“Adivasi” literally means: original (“adi”) inhabitants (“vasi”).
Adivasi indicates the people who were populating India before the arrival of the Indo-Aryans and the Dravidians.
Over the centuries, Adivasi have defied attempts of submission and assimilation from different invaders by seeking refuge in the inner isolated parts of India. They have succeeded in preserving their autonomy by living in a symbiotic relationship with the Nature . Their living habits included: subsistence agriculture, hunting, wild fruits picking and small handicraft. Moreover, they have accumulated precious knowledge on forests, plants, herbs and their use as food and medicine.

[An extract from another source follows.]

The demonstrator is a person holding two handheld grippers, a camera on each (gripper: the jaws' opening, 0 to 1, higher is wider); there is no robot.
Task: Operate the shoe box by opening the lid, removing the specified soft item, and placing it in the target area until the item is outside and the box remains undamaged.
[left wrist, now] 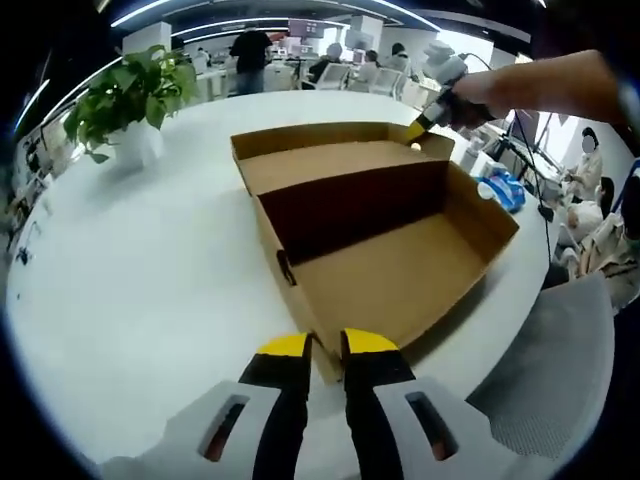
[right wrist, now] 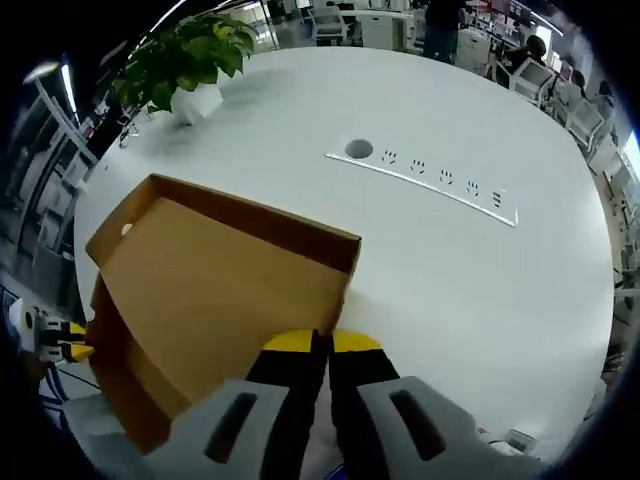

Currently, there are approximately 100 millions Adivasi in India, representing the 8% of the total population. Most of them lives in the Central and Eastern States of the Federation. They are divided into communities with different languages, history and culture. The Indian Constitution officially recognizes 212 of these communities, which are classified as “scheduled tribes”. In reality there are more than 400 groups.
The failure of economic development in the Northern and North-Eastern regions of India, which are characterized by an high density of Adivasi inhabitants, is a grave social issue still not solved by the Government.
This situation is even aggravated by juridical and political conflicts for the ownership of land. The Indian regions included in the so called “Red Corridor” are well known among international companies for their huge mineral resources. However, those lands belong to the adivasi people who have always lived there and now are facing unfair expropriations.